I was perusing some of my saved links from the past few weeks and came across Shimmy’s dispatch from the ETA (Electronic Transaction Association) show, which is a big conference for payment processors. As Alan summarized, here are the key takeaways from the processors:
- They view the PCI Council as not caring about Level 3 and 4 merchants. Basically a shark with no teeth.
- They don’t see smaller merchants as a big risk.
- They believe their responsibility ends when a ‘program’ is in place.
Alan uses the rest of his post to beat on the PCI scanning shylocks, who are offering services for $1 per merchant, to get their vulnerability scan checkbox and to fill out the SAQ.
But my perspective is a bit different. Right there, in the flesh, is the compliance-centric mindset. It’s not about outcomes, it’s about checking the box. And we can decide to get all upset about it, but that would be a waste of time. You see, apathy is usually a result of some kind of analysis (either conscious or unconscious). I suspect the processors have done the math and decided to focus their risk management on the places where they lose the most money – presumably the Level 1 and 2 merchants.
Now I haven’t seen the fraud reports from any of these folks, but I presume they do a bit of analysis on to where their ‘shrinkage’ occurs, and if a large portion of it was Level 3 and 4 merchants, then Mr. Market would expect them to be much more aggressive about making real security changes at that level. But they aren’t, so the only conclusion I can draw is that even though (as Alan says) 85% of the incidents take place at smaller merchants, it’s probably only a small portion of the total dollars in fraud. To be clear, I could be making that up, and/or the processors could just be crappy at understanding their risk profiles. But I don’t think so.
I think as an industry we really have to start thinking about the point of diminishing returns. Where is the line where increasing our efforts to secure small companies just doesn’t matter? You know, where the economic benefit of reduced fraud is outweighed by the cost of making those security improvements. Seems like the PCI Council is already there. Of course, the trade press will still get all aflutter about the builder or shop owner whose accounts are looted for $100K or $500K, and then they go out of business.

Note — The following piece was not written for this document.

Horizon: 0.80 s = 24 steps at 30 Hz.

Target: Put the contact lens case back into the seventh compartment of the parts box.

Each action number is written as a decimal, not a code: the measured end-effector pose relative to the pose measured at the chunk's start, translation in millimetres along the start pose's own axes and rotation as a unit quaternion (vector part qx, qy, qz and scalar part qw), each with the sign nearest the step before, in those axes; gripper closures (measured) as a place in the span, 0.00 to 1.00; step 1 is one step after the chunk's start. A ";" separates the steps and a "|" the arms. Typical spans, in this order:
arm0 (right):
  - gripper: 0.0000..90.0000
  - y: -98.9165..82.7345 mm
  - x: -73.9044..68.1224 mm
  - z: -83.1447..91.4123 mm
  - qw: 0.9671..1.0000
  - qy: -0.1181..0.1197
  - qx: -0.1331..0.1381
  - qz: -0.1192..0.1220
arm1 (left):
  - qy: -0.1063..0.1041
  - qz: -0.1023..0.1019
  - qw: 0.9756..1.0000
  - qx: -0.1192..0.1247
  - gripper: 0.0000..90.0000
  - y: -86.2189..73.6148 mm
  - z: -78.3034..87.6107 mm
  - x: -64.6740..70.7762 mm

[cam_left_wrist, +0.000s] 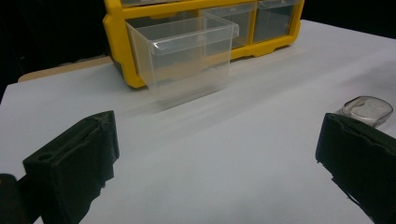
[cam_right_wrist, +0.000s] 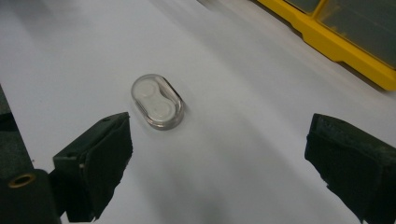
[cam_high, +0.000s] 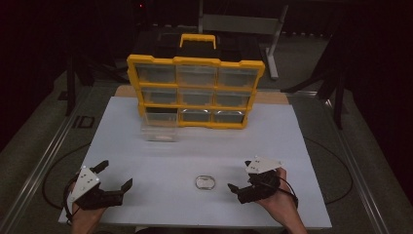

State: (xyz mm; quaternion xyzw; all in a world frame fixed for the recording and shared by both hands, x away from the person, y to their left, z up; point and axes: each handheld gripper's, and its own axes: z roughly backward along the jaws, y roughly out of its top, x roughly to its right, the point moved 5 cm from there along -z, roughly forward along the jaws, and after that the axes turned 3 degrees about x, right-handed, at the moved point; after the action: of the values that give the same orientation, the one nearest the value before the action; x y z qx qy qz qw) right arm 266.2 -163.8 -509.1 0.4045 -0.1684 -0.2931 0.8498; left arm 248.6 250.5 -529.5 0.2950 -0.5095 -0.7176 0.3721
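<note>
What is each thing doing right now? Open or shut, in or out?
Left gripper: open, empty.
Right gripper: open, empty.
Small clear case: flat on the table, untouched.
Bottom-left drawer: pulled out.
Other drawers: pushed in.
Yellow organizer: standing upright.

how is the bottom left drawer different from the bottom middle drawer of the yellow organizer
The bottom left drawer is pulled well out over the white table; the bottom middle drawer sits pushed in, flush with the yellow organizer. The left one's open top and side walls show; the middle one shows just its front. Both are clear plastic.
</note>
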 end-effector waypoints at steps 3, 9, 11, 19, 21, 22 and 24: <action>0.08 4.1 -0.7 -3.1 1.000 0.010 0.002 0.000 | -0.001 -0.001 1.000 0.000 0.01 0.0 -0.2 0.4; 0.08 9.1 -2.4 -10.0 1.000 0.023 -0.003 0.004 | -0.001 -0.001 1.000 0.000 0.00 0.0 -0.1 0.3; 0.08 10.4 -3.6 -12.6 1.000 0.026 -0.005 0.005 | -0.001 -0.002 1.000 0.000 0.01 -0.1 -0.2 0.4; 0.08 18.1 -8.8 -22.9 0.999 0.043 -0.012 0.015 | -0.002 -0.003 1.000 0.000 0.00 0.0 -0.5 0.8; 0.08 20.1 -10.8 -25.9 0.999 0.045 -0.014 0.017 | -0.002 -0.003 1.000 0.000 0.00 -0.1 -0.4 0.6; 0.08 21.0 -11.4 -27.2 0.998 0.050 -0.015 0.020 | -0.002 -0.003 1.000 0.000 0.01 -0.1 -0.3 0.5; 0.08 22.8 -13.3 -30.2 0.998 0.053 -0.019 0.023 | -0.002 -0.002 1.000 0.000 0.01 -0.1 -0.2 0.4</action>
State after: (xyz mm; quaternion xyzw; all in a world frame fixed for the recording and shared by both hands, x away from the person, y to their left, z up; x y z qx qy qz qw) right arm 280.0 -126.2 -510.5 0.3993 -0.1268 -0.2550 0.8715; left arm 248.6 250.0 -529.6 0.2947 -0.5097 -0.7190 0.3693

That’s sad, but it seems the card value chain is focused on stopping the $100M losses, and is willing to accept the $100K fraud. Predictably, the system is figuring out how to game the lower levels of the regulation, where the focus is non-existent. Though it probably pisses you off, you shouldn’t be surprised. After all, it’s just simple economics, right?
Reader interactions
4 Replies to “Level 4 Apathy”
Mike, just saw this sorry. My impression is that the entire payment industry except for the card brands themselves wish that PCI would just pack up and go home. Unless they can make money off of it, it is just a waste of time to them. Sad but true
when I really care about a supplier, I get on a plane and build a relationship (L1). If they can
PCI is a joke, not just at level 3/4.
You can spend millions on achieving PCI compliance, but as long as someone can use a $5.99 pile it high Domain Registar, with oops, has a SQL injection flaw, the whole thing is largely pointless.
PCI doesn’t really seem to acknowledge that the whole thing is ground up reliant on the security of Domain registar web portals…
(DNSSEC can’t solve this one either.)
And all to keep a bunch of numbers that _anyone_ can generate that were never designed to be kept secret!)
The real shame here is that anyone imagines that PCI exists to protect the cardholder or the merchant. Apply lessons from our own experiences… when I really care about a supplier, I get on a plane and build a relationship (L1). If they can’t make/break me, I send them a questionaire (L4). The PCI folks implemented their requirements to protect themselves, not us, thus their behaviour is predictable. The same is true for SET… it isn’t to protect you, it is to allow the transfer of liability to you.